The current code I am using is as below, the charts plotted can be seen below:

import mplfinance as mpf

s = mpf.make_mpf_style(base_mpf_style='yahoo', rc={'font.size': 6})
fig = mpf.figure(figsize=(34, 13.2), style=s, tight_layout=True)

ax_p = fig.add_subplot(n_rows, n_cols, pos_price)
ax_v = fig.add_subplot(n_rows, n_cols, pos_vol, sharex=ax_p)

fig, ax_list = mpf.plot(resampled_df, type='candle', ax=ax_p, volume=ax_v, show_nontrading=False,
                     datetime_format='%a %d-%m-%y', xrotation=0, returnfig=True)
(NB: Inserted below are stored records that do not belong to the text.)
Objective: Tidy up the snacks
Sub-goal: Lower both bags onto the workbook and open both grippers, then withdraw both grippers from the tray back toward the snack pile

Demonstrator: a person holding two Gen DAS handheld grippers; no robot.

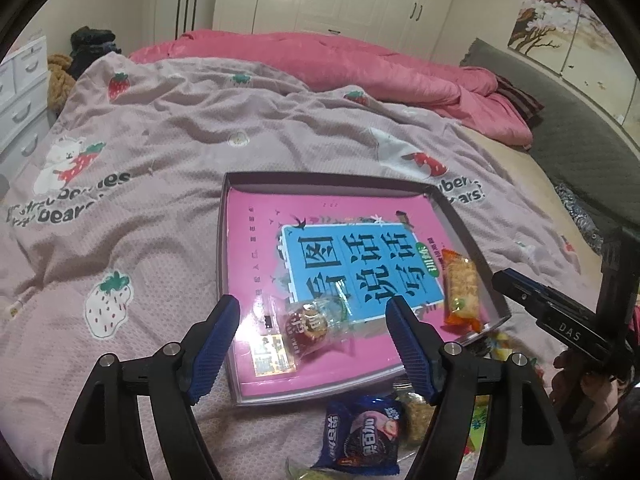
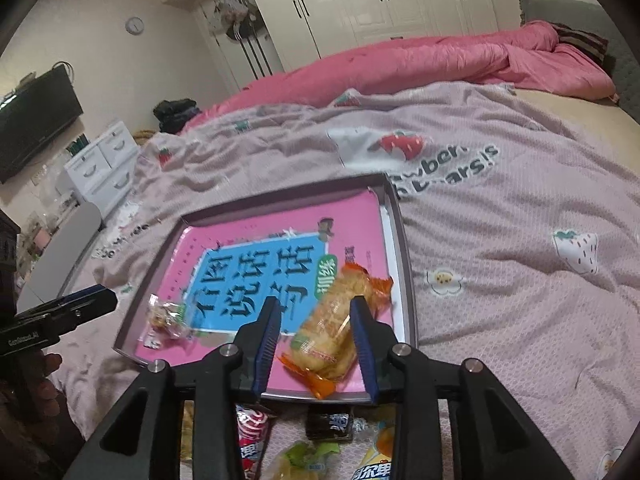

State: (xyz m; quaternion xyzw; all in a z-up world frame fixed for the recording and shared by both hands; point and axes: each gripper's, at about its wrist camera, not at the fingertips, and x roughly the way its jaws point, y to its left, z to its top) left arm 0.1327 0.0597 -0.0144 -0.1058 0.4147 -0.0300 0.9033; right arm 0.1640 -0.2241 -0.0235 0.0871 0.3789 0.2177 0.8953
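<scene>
We have both hand-held grippers open and empty: left hand-held gripper [image 1: 314, 322] straddles the clear-wrapped pastry [image 1: 308, 326], right hand-held gripper [image 2: 316, 320] straddles the orange snack [image 2: 332, 332]. Both lie in the tray [image 1: 236, 178] on the bed [image 1: 160, 128], presumably sorted; the loose snacks [image 1: 360, 436] wait outside.

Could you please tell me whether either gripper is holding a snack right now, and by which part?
Nothing is held. The left gripper stands open over the clear-wrapped snack; the right gripper stands open around the orange-wrapped snack, pads apart.
</scene>
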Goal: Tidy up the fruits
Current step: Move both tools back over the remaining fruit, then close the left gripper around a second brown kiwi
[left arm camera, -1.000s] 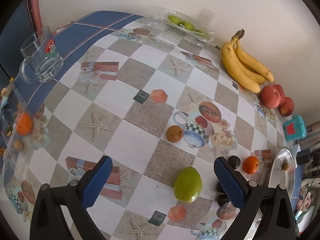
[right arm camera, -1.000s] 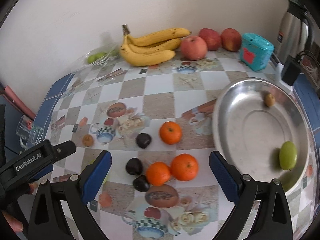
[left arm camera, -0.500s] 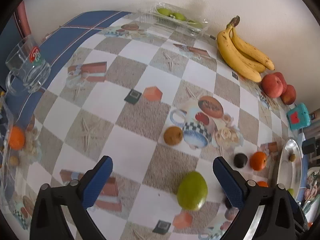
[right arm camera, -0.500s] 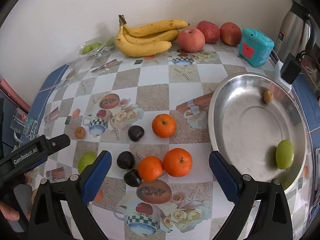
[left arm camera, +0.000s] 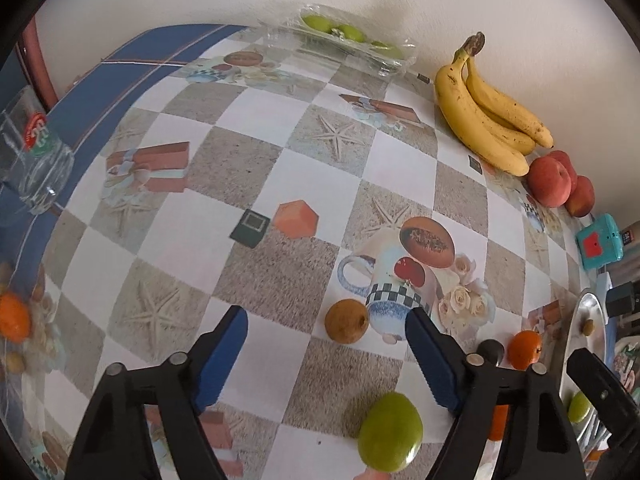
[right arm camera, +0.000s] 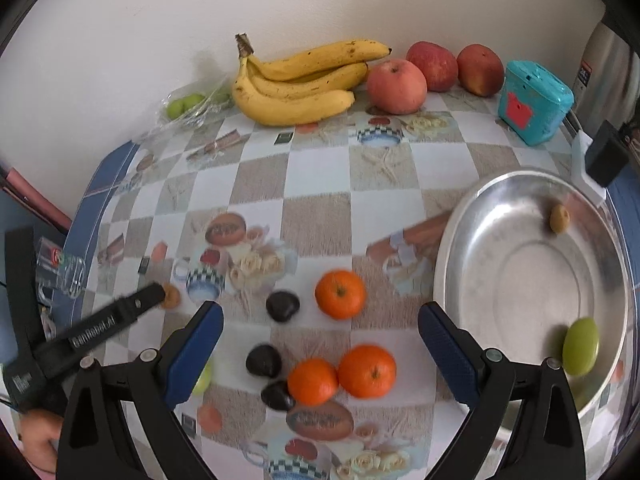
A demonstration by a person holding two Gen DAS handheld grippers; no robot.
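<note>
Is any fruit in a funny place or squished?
Nothing looks squished or spilled. The bananas have brown freckles, which is normal ripening. The oranges and dark fruits lie loose on the table, outside the metal bowl.

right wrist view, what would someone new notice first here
Probably the big metal bowl at the right, holding only a green fruit and a small brown one. Then the three oranges and dark fruits loose on the checkered tablecloth between the open gripper's blue fingers, with bananas and apples along the wall.
</note>
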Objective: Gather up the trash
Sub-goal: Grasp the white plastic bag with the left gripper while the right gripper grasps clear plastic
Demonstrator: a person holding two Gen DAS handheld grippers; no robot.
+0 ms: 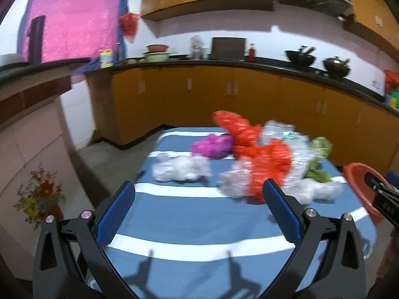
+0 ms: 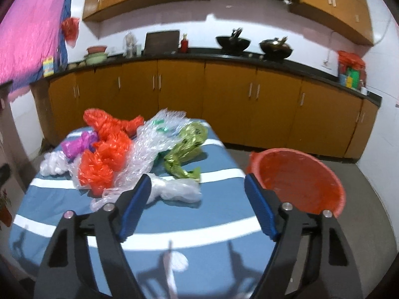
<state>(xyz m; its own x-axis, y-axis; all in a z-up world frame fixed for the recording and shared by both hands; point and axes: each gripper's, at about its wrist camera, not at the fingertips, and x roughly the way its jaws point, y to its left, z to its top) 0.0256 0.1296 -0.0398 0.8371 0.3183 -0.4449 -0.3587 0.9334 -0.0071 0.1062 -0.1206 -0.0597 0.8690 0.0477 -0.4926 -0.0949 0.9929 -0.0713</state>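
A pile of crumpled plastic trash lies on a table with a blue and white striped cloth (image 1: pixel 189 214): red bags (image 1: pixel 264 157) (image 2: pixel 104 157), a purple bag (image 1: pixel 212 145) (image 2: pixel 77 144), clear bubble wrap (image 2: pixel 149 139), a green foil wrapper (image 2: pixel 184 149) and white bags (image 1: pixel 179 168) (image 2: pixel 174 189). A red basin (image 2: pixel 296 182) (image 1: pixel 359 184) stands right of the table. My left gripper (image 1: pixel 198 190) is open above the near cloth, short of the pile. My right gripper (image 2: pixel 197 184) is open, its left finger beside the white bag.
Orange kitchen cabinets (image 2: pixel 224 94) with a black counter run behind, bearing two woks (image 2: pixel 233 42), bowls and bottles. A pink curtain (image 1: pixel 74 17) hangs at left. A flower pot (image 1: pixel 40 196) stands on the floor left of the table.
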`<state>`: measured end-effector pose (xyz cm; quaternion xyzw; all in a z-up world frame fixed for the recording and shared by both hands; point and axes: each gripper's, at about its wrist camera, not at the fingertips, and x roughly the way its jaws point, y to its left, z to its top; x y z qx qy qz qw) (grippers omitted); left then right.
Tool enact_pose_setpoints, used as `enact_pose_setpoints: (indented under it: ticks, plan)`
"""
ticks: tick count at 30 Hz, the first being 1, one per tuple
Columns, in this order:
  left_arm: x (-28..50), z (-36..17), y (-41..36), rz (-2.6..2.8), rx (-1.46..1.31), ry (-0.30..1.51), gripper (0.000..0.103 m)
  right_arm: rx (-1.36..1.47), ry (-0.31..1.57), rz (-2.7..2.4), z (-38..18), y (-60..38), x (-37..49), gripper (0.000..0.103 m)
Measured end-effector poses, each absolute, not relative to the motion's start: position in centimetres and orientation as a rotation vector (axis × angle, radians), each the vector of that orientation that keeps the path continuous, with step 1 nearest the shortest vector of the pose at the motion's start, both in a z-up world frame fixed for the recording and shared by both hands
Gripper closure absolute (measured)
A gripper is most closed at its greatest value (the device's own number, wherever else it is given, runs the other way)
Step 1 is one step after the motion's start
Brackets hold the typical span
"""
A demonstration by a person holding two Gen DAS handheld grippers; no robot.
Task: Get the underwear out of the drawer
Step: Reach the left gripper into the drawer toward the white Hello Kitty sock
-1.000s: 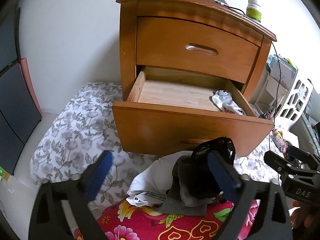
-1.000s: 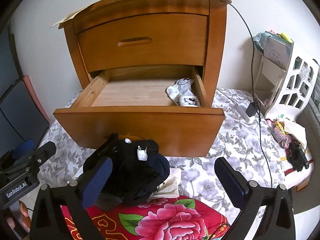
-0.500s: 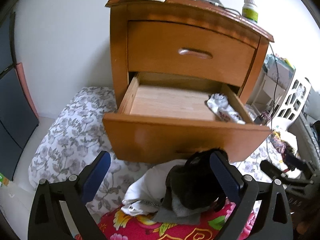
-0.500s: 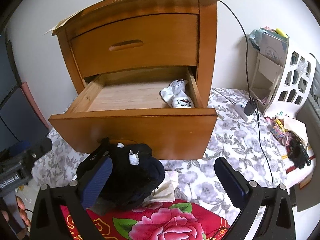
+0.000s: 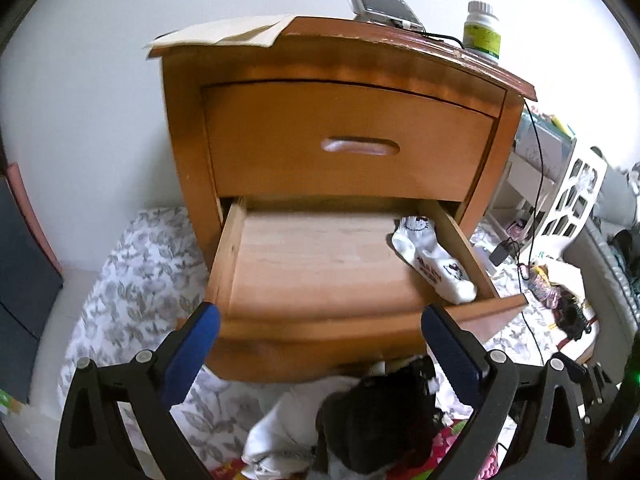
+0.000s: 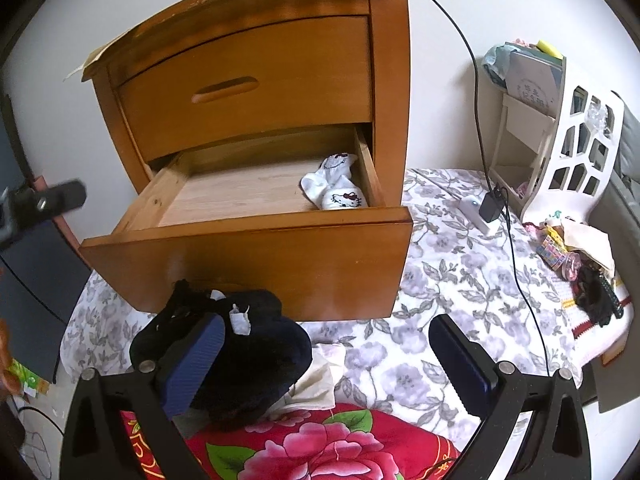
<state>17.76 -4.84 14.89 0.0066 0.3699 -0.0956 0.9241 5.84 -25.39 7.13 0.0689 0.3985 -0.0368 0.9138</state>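
The wooden nightstand's lower drawer (image 5: pixel 320 336) (image 6: pixel 248 252) is pulled out. At its right side lie white socks with a cartoon print (image 5: pixel 432 264) (image 6: pixel 334 188); the rest of its floor is bare wood. A pile of black underwear (image 6: pixel 256 356) (image 5: pixel 376 420) rests on white cloth (image 5: pixel 280 428) in front of the drawer. My left gripper (image 5: pixel 320 344) hovers open over the drawer's front edge, holding nothing. My right gripper (image 6: pixel 326 336) is open and low before the drawer, its left finger (image 6: pixel 192 360) over the black pile. The left gripper's body (image 6: pixel 44 204) shows at the left edge.
A phone (image 5: pixel 384 0), a bottle (image 5: pixel 482 28) and paper (image 5: pixel 224 36) lie on the nightstand top. Its upper drawer (image 5: pixel 352 140) is closed. A white rack (image 6: pixel 560 128), a charger with cable (image 6: pixel 490 204) and small clutter (image 6: pixel 576 264) sit to the right on the floral sheet. A red floral quilt (image 6: pixel 312 444) lies nearest.
My left gripper has risen and moved forward, now looking down into the drawer instead of at the clothes pile. The right gripper shifted slightly closer. Both stay open.
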Motion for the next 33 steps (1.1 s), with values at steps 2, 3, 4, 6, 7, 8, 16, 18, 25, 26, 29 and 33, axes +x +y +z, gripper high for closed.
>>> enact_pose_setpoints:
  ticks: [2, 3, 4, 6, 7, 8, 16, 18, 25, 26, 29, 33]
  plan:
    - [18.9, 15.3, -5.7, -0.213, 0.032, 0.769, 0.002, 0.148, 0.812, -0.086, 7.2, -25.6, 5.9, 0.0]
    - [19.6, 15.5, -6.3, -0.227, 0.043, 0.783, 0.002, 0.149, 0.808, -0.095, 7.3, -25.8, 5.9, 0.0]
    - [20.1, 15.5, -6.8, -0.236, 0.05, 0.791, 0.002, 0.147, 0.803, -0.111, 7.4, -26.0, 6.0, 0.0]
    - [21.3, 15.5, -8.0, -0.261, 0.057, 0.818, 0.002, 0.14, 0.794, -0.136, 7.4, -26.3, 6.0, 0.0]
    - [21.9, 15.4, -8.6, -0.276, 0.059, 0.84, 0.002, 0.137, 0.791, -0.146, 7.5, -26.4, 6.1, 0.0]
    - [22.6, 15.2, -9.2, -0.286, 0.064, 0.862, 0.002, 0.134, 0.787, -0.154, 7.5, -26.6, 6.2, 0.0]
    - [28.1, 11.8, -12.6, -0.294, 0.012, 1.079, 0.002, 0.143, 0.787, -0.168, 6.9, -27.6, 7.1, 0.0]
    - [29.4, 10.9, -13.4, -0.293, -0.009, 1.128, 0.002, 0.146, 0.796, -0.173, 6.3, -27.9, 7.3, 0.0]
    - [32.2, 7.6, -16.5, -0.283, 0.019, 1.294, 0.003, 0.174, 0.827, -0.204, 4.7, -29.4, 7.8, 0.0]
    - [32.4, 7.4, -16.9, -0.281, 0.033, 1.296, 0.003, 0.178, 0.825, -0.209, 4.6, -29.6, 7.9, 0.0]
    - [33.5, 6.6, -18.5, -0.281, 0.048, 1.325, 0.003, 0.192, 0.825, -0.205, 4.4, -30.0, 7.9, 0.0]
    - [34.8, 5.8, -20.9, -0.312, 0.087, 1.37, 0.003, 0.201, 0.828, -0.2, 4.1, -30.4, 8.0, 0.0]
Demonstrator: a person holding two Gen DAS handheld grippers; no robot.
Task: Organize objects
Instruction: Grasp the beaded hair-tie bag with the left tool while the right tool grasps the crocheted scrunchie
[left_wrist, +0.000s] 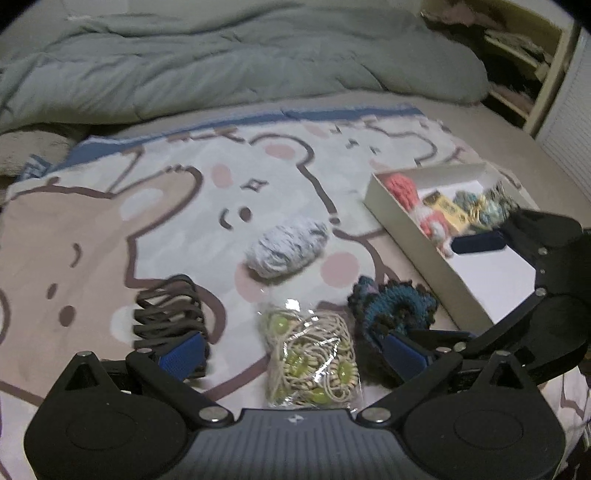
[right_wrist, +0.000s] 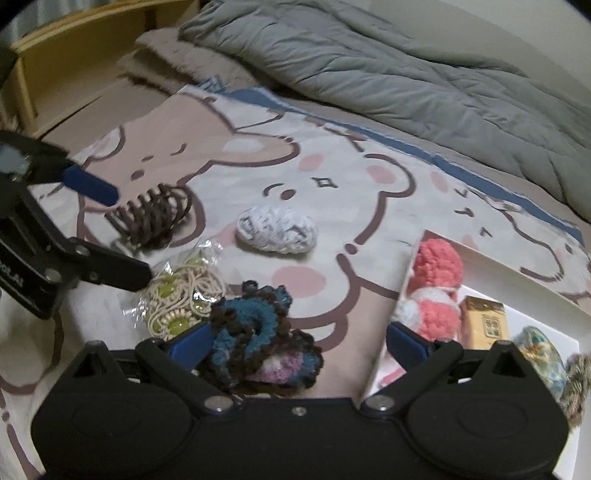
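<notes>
On the bear-print blanket lie a brown claw hair clip (left_wrist: 168, 314) (right_wrist: 155, 218), a clear bag of beige hair ties (left_wrist: 314, 362) (right_wrist: 181, 295), a white-grey knitted ball (left_wrist: 288, 247) (right_wrist: 277, 229) and a teal-brown crocheted scrunchie (left_wrist: 395, 314) (right_wrist: 258, 339). My left gripper (left_wrist: 295, 354) (right_wrist: 125, 236) is open, its fingers on either side of the bag. My right gripper (right_wrist: 299, 347) (left_wrist: 491, 240) is open, low over the scrunchie and the box edge. The white box (left_wrist: 406, 225) (right_wrist: 384, 350) holds a pink knitted doll (right_wrist: 436, 291), a small yellow box (right_wrist: 484, 321) and yarn pieces.
A grey duvet (left_wrist: 221, 59) (right_wrist: 406, 66) is bunched along the far side of the bed. A wooden shelf unit (left_wrist: 532, 66) stands at the right in the left wrist view; a wooden frame (right_wrist: 74, 66) stands at the far left in the right wrist view.
</notes>
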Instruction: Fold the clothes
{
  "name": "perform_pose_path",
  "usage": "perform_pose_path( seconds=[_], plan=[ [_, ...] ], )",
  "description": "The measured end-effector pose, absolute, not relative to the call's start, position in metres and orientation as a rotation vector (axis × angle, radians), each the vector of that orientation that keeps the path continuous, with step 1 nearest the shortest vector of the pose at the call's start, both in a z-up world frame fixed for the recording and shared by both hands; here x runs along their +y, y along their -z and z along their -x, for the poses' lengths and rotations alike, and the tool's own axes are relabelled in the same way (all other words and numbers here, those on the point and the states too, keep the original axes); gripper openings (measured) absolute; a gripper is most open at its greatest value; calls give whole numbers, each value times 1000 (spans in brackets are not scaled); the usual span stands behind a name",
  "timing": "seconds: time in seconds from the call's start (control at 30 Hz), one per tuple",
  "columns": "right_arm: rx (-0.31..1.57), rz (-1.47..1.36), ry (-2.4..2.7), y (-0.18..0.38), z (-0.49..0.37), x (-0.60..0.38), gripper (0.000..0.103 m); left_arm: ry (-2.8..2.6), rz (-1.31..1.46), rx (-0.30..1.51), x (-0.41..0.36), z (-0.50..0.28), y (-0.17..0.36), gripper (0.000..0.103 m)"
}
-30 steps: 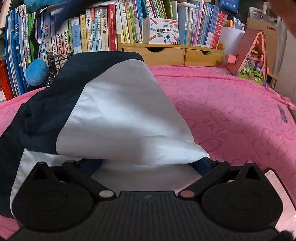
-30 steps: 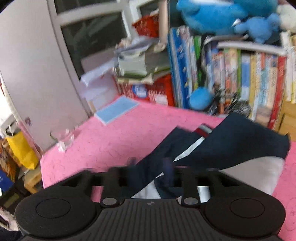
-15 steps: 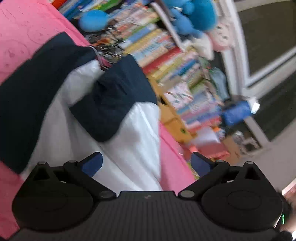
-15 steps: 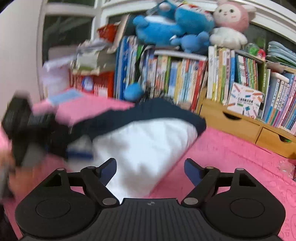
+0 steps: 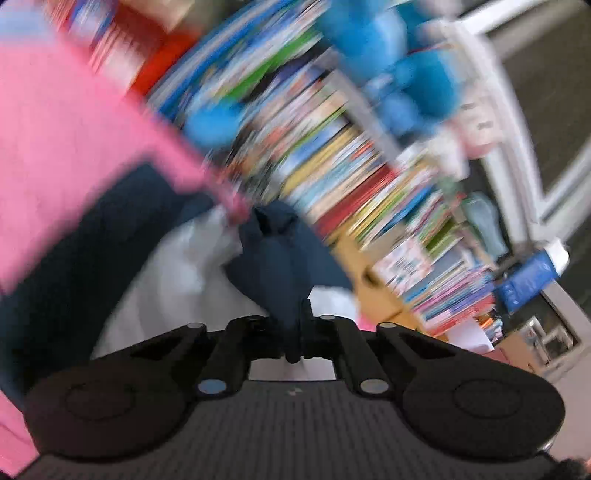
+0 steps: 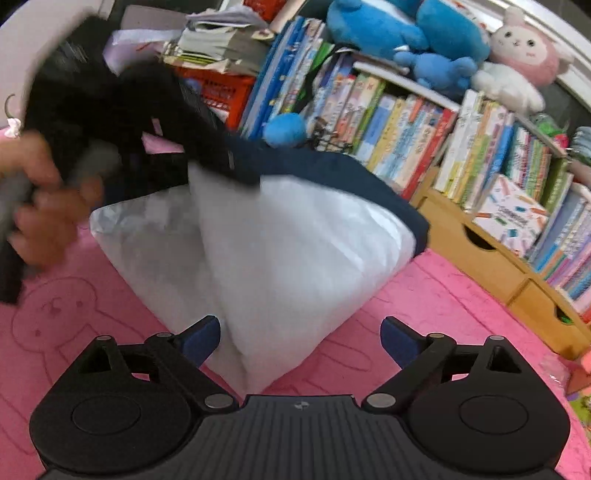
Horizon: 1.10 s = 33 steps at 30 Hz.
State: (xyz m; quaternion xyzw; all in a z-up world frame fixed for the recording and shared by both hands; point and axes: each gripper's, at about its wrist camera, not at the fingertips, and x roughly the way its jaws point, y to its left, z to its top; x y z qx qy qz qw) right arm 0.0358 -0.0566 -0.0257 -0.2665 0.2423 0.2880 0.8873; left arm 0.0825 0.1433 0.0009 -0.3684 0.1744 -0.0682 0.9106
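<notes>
Left gripper point(image 5: 293, 332) clamped on a navy fold of the navy-and-white garment point(image 6: 295, 236), view heavily blurred. Right gripper point(image 6: 299, 338) with blue-padded fingers point(image 6: 201, 339) spread apart, just above the white panel's near corner. Garment lying half-folded on the pink bunny-print mat point(image 6: 424, 302), before the row of books point(image 6: 399, 125) and plush toys point(image 6: 406, 29).

My left gripper point(image 5: 293, 332), open half a second ago, now pinches a navy fold of the garment point(image 6: 295, 236). My right gripper point(image 6: 300, 338), clamped on cloth a second ago, now gapes.
</notes>
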Motion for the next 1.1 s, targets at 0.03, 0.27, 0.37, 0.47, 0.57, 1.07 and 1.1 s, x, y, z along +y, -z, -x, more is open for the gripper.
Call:
perform_pose_path(
  seconds=[0.03,0.27,0.37,0.47,0.57,1.07,1.1],
  plan=[
    [506,558,-601,28,-38,-54,95,140,717,317,144,-74,-10,6],
    [515,554,-595,35,-42,-46,97,132,819,542,147,-112,13,27],
    [526,546,-586,36,-44,-47,98,107,947,653,150,-136,35,48],
    [526,545,-575,37,-44,-50,100,58,1045,650,155,-138,41,29],
    [528,532,-564,36,-43,-54,101,50,947,526,159,-122,17,5],
    [532,554,-554,37,-38,-42,103,-70,730,397,198,-17,33,4],
    [533,556,-554,37,-38,-42,103,-58,727,382,198,-14,31,4]
  ],
)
The screenshot of the 6 sample charts from hundreds of charts my code plotted:

enter image description here

The screenshot of the two charts the above code plotted is as below: enter image description here

As you can see the volume chart was plotted in an individual chart below the candlestick chart. I struggle to find the solution to move the volume into candlestick chart, there is a similar post in mplfinance documentation issue 114 kind of explains how to do this...... but I found it is rather difficult to understand for new ppl to the library like me.

Would highly appreciate it if you could post the detailed code to do this!

Update on 12th Feb 2021:

I modified the code with @Daniel's suggestion, use add_axes() rather than add_subplot() and now the volume is at the bottom of the candlestick chart when plotting multiple charts. Beautiful! Answer accepted.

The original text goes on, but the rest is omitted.